Your suggestion is, unfortunately, not implementable. Leaving aside the merit for a moment, there's just no way that any politician can make it happen. Google and Facebook are too big, with too much cash to lobby with. And that's before you tell everyone that the free internet is no more, now you gotta pay subscriptions.
And, here's the kicker, even if you did force users to pay for Facebook and Google, it's still in their interest to maximize engagement...
It’s about the compensation. That makes it advertising.
Regular booking.com is fine. Paying booking.com to allow your results to appear higher is not.
Regular Google Maps to register your restaurant is fine. Paying Google Maps to promote your restaurant is not.
It’s not that hard to implement. Advertising is pretty well defined.
I also assume it means that sites like X could no longer charge for verified accounts.
What's important is agreeing or disagreeing with the spirit of the law, not trying to get a HN comment to give you a bullet-proof wording.
The problem with the direct approach, i.e., “ban advertising”, is that it is hung up on a specific term, not the underlying dynamic/system.
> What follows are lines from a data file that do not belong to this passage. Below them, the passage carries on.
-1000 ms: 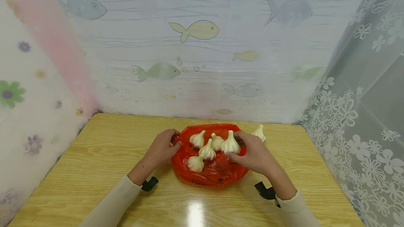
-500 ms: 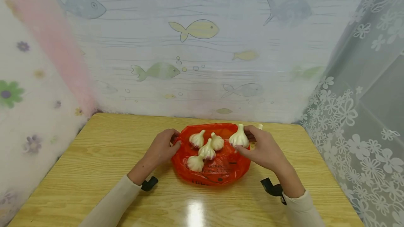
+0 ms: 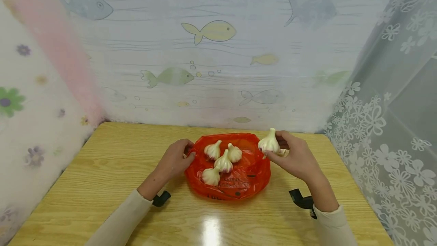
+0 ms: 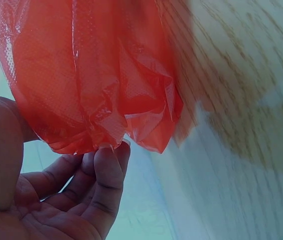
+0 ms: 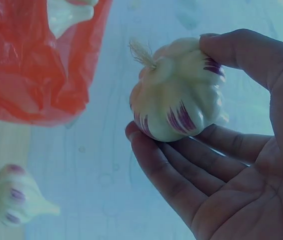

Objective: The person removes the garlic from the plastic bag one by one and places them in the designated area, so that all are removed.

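My right hand (image 3: 295,155) holds a garlic bulb (image 3: 269,142) between thumb and fingers, raised at the right rim of a red plastic bag (image 3: 246,183). In the right wrist view, purple streaks and a tuft of roots show on the held bulb (image 5: 176,95). Several more garlic bulbs (image 3: 223,162) lie in the bag, which is spread wide. On the bag's left side, my left hand (image 3: 174,160) pinches the rim; the left wrist view has its fingertips (image 4: 109,160) at the edge of the plastic.
Another garlic bulb (image 5: 19,195) lies on the wooden table (image 3: 129,155) outside the bag, mostly hidden behind the right hand in the head view. A wall covering with fish drawings (image 3: 218,63) stands behind the table. A floral curtain (image 3: 385,124) hangs on the right.
My right hand has lifted a garlic bulb out from among the others and carried it right, to the bag's rim. The left hand has stayed in place on the bag.
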`<state>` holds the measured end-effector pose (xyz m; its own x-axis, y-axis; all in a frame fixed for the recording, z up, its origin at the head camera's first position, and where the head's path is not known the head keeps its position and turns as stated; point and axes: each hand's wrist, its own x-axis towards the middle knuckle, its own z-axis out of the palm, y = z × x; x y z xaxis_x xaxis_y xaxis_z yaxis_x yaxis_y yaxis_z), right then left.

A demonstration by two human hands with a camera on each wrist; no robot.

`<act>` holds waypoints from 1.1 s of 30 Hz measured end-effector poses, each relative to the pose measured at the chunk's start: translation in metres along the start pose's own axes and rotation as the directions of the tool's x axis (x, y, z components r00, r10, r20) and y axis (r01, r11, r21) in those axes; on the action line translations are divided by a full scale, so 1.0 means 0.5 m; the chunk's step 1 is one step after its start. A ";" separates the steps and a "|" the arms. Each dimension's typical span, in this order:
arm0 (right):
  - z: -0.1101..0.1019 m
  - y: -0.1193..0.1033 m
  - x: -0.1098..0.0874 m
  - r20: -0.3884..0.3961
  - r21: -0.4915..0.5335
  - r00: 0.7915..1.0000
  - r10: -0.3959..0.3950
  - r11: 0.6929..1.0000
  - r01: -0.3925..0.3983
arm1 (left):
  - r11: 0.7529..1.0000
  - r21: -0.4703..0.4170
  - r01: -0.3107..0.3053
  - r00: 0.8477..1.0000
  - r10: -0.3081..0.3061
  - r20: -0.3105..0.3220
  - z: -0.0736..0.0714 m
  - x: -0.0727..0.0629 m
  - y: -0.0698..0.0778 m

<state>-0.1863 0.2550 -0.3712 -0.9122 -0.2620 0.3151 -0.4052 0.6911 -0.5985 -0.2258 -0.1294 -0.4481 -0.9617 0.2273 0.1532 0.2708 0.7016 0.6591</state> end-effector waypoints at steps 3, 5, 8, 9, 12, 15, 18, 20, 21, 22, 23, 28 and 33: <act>-0.008 0.007 -0.001 -0.014 -0.012 1.000 0.007 1.000 -0.008 | 1.000 -0.001 0.001 1.000 -0.001 -0.001 0.000 0.000 0.001; -0.012 0.011 -0.001 -0.022 -0.023 1.000 0.013 1.000 -0.014 | 1.000 0.002 0.001 1.000 -0.001 0.000 0.001 0.000 0.001; -0.016 0.017 -0.001 -0.029 -0.035 0.999 0.018 0.999 -0.019 | 1.000 0.006 0.006 1.000 -0.006 0.001 0.001 0.000 0.001; -0.017 0.019 -0.001 -0.032 -0.036 0.999 0.020 0.999 -0.021 | 1.000 0.007 0.008 1.000 -0.008 0.001 0.001 -0.001 0.000; -0.021 0.026 -0.002 -0.046 -0.043 0.999 0.016 0.999 -0.018 | 1.000 0.008 0.012 1.000 -0.012 0.001 0.002 0.000 0.001; -0.025 0.033 -0.001 -0.051 -0.041 0.998 0.026 0.999 -0.028 | 1.000 0.008 0.006 1.000 -0.006 -0.003 0.003 0.001 0.002; -0.029 0.039 -0.001 -0.049 -0.050 0.998 0.048 0.997 -0.050 | 1.000 0.007 0.006 1.000 -0.006 -0.002 0.002 0.002 0.002; -0.032 0.042 -0.001 -0.049 -0.048 0.997 0.062 0.997 -0.064 | 1.000 0.007 0.011 1.000 -0.011 0.000 0.003 0.002 0.002; -0.033 0.044 -0.002 -0.051 -0.049 0.996 0.070 0.996 -0.072 | 1.000 0.007 0.014 1.000 -0.014 0.001 0.003 0.002 0.002; -0.035 0.046 -0.002 -0.053 -0.054 0.996 0.073 0.996 -0.076 | 1.000 0.007 0.015 1.000 -0.015 0.002 0.003 0.002 0.002; -0.036 0.048 -0.003 -0.056 -0.055 0.996 0.076 0.995 -0.080 | 1.000 0.007 0.016 1.000 -0.016 0.002 0.003 0.002 0.002; -0.042 0.063 -0.002 -0.063 -0.049 0.994 0.093 0.994 -0.097 | 1.000 0.003 0.016 1.000 -0.016 0.002 0.002 0.001 0.003; -0.045 0.082 -0.001 -0.066 -0.038 0.992 0.108 0.993 -0.111 | 1.000 -0.003 0.014 1.000 -0.014 0.004 0.002 0.000 0.000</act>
<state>-0.2010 0.2987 -0.3797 -0.9447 -0.1403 0.2965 -0.2988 0.7410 -0.6014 -0.2259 -0.1287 -0.4491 -0.9652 0.2203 0.1410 0.2573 0.7026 0.6634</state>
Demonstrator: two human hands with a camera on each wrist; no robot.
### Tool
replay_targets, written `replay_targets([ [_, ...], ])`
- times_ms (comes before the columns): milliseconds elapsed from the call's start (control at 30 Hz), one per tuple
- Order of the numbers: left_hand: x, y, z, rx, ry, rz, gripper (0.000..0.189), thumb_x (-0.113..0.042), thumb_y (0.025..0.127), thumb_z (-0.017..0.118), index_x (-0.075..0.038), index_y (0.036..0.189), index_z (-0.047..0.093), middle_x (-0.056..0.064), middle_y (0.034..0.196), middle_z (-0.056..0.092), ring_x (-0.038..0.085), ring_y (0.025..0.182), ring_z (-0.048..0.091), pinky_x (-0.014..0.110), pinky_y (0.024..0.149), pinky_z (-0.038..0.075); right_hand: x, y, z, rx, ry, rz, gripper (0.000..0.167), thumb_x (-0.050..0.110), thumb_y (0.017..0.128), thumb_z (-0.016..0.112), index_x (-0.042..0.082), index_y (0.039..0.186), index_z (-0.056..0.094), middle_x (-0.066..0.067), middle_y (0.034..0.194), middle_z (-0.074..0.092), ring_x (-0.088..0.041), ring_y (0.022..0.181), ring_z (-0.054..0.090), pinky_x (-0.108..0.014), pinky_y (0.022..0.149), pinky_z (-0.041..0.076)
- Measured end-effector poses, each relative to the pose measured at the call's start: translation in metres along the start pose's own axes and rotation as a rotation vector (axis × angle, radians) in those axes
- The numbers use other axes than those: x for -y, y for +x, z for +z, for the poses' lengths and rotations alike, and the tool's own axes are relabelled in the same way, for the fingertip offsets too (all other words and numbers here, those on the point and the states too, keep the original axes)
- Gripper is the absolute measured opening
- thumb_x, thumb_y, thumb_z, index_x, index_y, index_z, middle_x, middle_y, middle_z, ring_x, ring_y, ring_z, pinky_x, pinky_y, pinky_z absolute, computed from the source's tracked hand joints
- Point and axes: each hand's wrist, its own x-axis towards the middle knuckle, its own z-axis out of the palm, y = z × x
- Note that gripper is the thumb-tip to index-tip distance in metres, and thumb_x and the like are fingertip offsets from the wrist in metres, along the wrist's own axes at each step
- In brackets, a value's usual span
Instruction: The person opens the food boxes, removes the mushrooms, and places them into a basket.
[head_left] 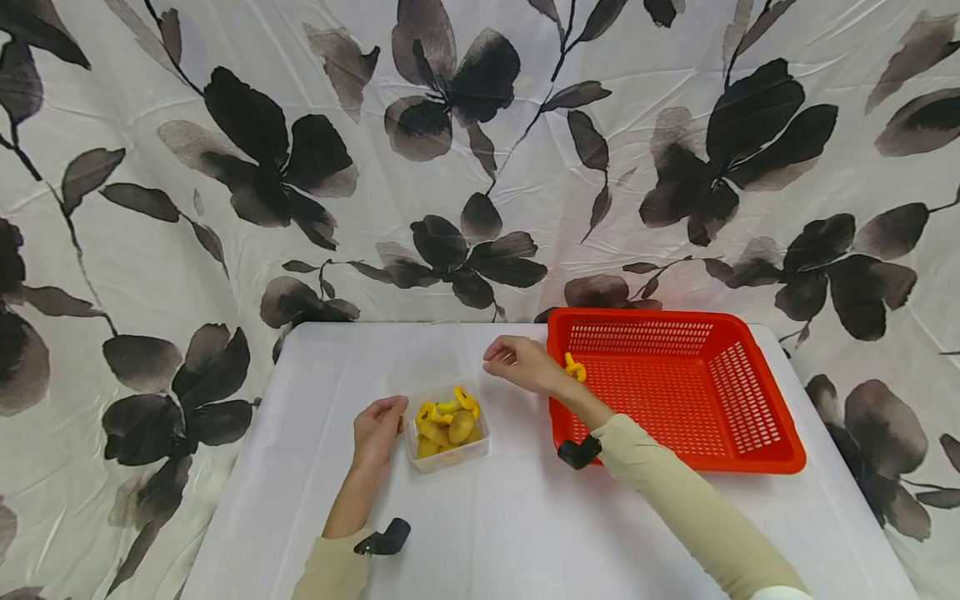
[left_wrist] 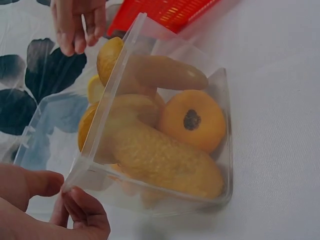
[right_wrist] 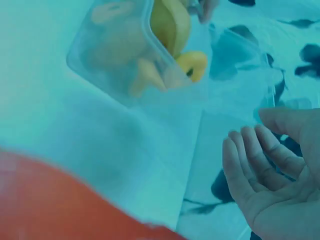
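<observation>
In the head view, a clear plastic box [head_left: 463, 456] stands on the table, filled with several yellow fruit-shaped pieces [head_left: 461, 427]. My left hand [head_left: 377, 429] is at the box's left side, and its thumb and fingertips pinch the box's rim corner in the left wrist view. Among the pieces there are a round one [left_wrist: 200, 125] with a dark spot and a long bumpy one [left_wrist: 165, 160]. My right hand [head_left: 525, 364] is in the air between the box and the red basket [head_left: 783, 425]. Its fingers are loosely bent and hold nothing [right_wrist: 280, 180].
One yellow curved piece [head_left: 575, 367] lies inside the basket at its left end, partly behind the right forearm. A clear lid-like sheet [left_wrist: 55, 120] shows beyond the box. The white table [head_left: 480, 533] ends at the back against a floral cloth [head_left: 465, 167].
</observation>
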Motion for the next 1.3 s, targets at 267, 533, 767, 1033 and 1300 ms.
replay_targets([
  [267,0.001,-0.001,0.000,0.003,-0.011,0.014,0.036,-0.018,0.102,0.066,0.009,0.125,0.059,0.001,0.092,0.060,0.011,0.080,0.053,0.014,0.069,0.049,0.007,0.006,0.020,0.087,0.029,-0.045,0.021,0.009,0.097,0.072,-0.003,0.112,0.066,-0.007,0.099,0.068,-0.019,0.092,0.061,-0.024,0.086,0.053],
  [533,0.003,-0.001,-0.001,0.015,-0.011,0.035,0.034,-0.017,0.103,0.065,0.008,0.125,0.059,0.006,0.097,0.061,0.014,0.084,0.055,0.014,0.068,0.049,0.010,0.012,0.040,0.156,-0.019,-0.097,0.022,0.005,0.095,0.073,-0.005,0.114,0.067,-0.009,0.103,0.068,-0.021,0.094,0.062,-0.023,0.087,0.054],
  [767,0.005,0.000,-0.002,0.011,-0.002,0.054,0.035,-0.019,0.103,0.065,0.008,0.124,0.060,0.004,0.096,0.061,0.013,0.083,0.056,0.016,0.069,0.050,0.011,0.014,0.054,0.190,-0.128,-0.149,0.019,0.003,0.095,0.072,-0.006,0.112,0.070,-0.013,0.107,0.070,-0.027,0.101,0.064,-0.031,0.090,0.057],
  [1033,0.005,-0.001,-0.001,0.001,0.001,0.073,0.035,-0.019,0.102,0.066,0.008,0.124,0.061,0.001,0.094,0.062,0.011,0.080,0.056,0.016,0.068,0.050,0.017,0.010,0.062,0.149,-0.356,-0.182,0.011,0.007,0.095,0.074,0.000,0.105,0.074,-0.008,0.106,0.061,-0.022,0.096,0.057,-0.027,0.089,0.054],
  [1300,0.008,0.001,0.000,0.003,0.004,0.094,0.033,-0.017,0.102,0.066,0.008,0.122,0.061,0.001,0.094,0.062,0.012,0.082,0.057,0.014,0.067,0.049,0.014,0.006,0.060,0.145,-0.452,-0.249,0.016,-0.001,0.091,0.076,0.001,0.106,0.074,-0.010,0.117,0.064,-0.023,0.107,0.057,-0.029,0.098,0.052],
])
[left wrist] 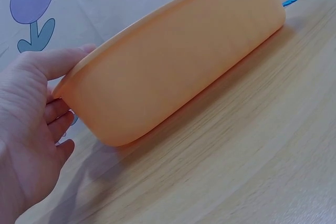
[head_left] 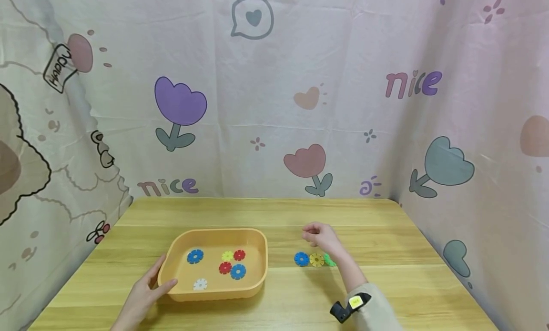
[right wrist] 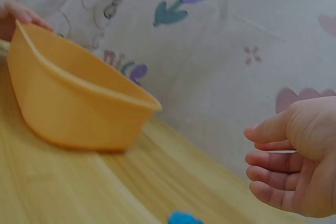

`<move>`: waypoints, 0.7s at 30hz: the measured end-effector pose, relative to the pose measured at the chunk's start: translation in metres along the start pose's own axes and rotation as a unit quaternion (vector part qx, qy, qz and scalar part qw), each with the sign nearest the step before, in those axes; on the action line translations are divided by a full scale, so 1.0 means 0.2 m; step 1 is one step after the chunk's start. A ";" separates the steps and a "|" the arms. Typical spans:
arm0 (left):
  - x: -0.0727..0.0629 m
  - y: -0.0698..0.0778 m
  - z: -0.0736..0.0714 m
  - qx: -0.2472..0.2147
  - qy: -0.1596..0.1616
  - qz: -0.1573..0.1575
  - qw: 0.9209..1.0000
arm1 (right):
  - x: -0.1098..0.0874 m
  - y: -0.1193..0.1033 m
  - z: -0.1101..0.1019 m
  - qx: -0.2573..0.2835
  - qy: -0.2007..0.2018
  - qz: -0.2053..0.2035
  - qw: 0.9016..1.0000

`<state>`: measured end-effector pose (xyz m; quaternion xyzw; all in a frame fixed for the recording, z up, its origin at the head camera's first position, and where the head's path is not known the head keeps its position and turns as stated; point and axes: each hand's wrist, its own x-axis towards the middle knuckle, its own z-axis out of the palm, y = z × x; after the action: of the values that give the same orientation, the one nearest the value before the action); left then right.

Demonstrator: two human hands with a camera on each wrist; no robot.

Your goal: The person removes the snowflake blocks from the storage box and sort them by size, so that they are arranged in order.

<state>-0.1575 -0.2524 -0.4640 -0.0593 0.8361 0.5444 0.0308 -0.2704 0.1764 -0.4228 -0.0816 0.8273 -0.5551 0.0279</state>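
Observation:
My left hand [head_left: 143,290] holds the left rim of a yellow-orange plastic basin [head_left: 218,295], thumb over the edge and fingers along the outside, as the left wrist view shows. Inside the basin lie several notched snowflake discs: blue discs [head_left: 195,256], red discs [head_left: 239,255], a yellow disc [head_left: 227,255] and a white disc [head_left: 200,284]. My right hand [head_left: 322,236] is raised above the table, its fingers loosely curled around nothing. Below it a blue disc [head_left: 301,259], a yellow disc [head_left: 317,260] and a partly hidden green disc [head_left: 329,260] form a row.
The wooden table [head_left: 274,214] carries the basin on the left and the disc row to its right. A printed curtain [head_left: 257,107] hangs behind and along both sides. A black device [head_left: 349,307] is strapped on the right wrist.

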 end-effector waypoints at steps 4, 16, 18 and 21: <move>0.00 0.01 0.00 -0.005 0.001 0.011 1.000 | 0.02 -0.09 0.08 0.012 -0.022 -0.020 0.999; -0.01 0.02 0.00 -0.014 -0.007 -0.003 1.000 | 0.06 -0.30 0.39 0.034 -0.104 -0.055 0.993; -0.01 0.02 0.00 -0.015 -0.006 -0.003 1.000 | 0.07 -0.32 0.44 0.035 -0.113 -0.056 0.991; -0.01 0.02 0.00 -0.019 -0.006 -0.003 1.000 | 0.08 -0.36 0.53 0.030 -0.124 -0.052 0.991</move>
<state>-0.1556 -0.2506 -0.4600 -0.0596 0.8251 0.5607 0.0362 -0.2649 0.0502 -0.3963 -0.1913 0.7950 -0.5663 0.1037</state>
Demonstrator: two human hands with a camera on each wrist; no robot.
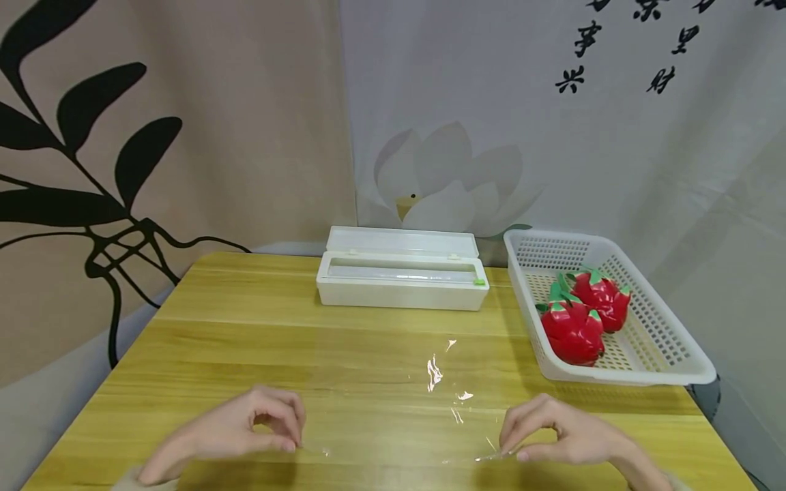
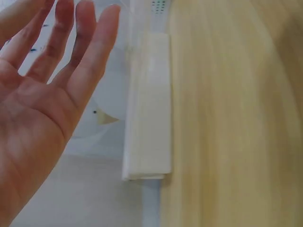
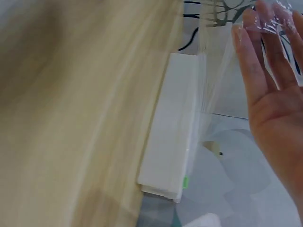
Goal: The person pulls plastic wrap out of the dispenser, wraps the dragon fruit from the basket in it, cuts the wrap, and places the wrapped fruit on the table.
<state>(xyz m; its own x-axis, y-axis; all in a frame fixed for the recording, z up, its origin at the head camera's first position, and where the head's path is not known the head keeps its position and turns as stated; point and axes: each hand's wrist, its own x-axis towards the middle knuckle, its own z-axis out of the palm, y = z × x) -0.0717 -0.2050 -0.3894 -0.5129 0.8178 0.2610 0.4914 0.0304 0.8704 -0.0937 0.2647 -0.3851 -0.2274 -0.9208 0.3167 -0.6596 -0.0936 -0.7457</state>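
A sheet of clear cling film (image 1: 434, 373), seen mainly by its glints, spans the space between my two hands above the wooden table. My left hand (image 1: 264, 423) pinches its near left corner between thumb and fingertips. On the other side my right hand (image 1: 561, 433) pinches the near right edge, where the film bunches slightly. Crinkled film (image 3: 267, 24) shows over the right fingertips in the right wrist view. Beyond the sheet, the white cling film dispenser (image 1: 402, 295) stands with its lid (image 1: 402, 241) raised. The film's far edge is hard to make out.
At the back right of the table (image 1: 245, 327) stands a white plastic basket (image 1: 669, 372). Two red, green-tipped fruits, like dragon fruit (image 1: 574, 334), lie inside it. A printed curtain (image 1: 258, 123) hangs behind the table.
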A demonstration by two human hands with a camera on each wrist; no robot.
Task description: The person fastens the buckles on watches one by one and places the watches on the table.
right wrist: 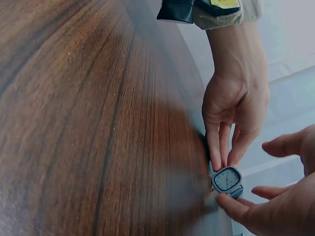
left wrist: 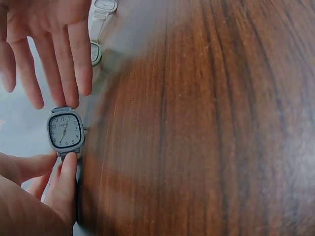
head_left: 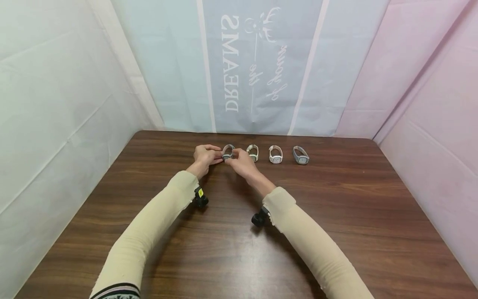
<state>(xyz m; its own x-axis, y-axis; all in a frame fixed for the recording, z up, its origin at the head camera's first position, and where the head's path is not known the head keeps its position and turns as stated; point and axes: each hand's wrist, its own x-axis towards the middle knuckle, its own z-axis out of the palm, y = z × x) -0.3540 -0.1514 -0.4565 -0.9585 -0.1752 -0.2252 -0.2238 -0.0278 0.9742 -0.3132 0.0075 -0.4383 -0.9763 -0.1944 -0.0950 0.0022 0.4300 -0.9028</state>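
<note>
A grey-blue wristwatch [head_left: 226,157] with a rounded-square white dial stands at the left end of a row near the table's back edge, its strap looped. My left hand [head_left: 205,157] pinches its strap beside the case between thumb and fingers, as the left wrist view shows. From the other side, my right hand [head_left: 242,163] touches the watch with extended fingertips, its thumb held apart. Right behind that hand is a white watch with a green-rimmed dial [head_left: 252,158], partly covered in the head view.
Further right in the row stand a white watch [head_left: 276,159] and another grey-blue watch [head_left: 302,159]. The brown wooden table [head_left: 231,249] meets a pale blue printed cloth [head_left: 257,112] at the back. Light cloth walls flank both sides.
</note>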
It’s fighting a symptom, not the disease/cause.
An example I’m sure you would consider advertising - consider Google advertising Google Fiber in Google search results, or Facebook advertising business services on Facebook, or Apple, Netflix, Cinemark advertising their own shows & products in their own channels. You’ve seen lots of these, I’m sure you would consider them ads, but it’s not the compensation that makes them ads.
Feel free to keep doing "pro-bono" advertising, but shareholders definitely wouldn't.
But booking takes a cut of the booking in all scenarios, so they’re already incentivized to prioritize results that result in more profit for them. This all gets very tricky unfortunately.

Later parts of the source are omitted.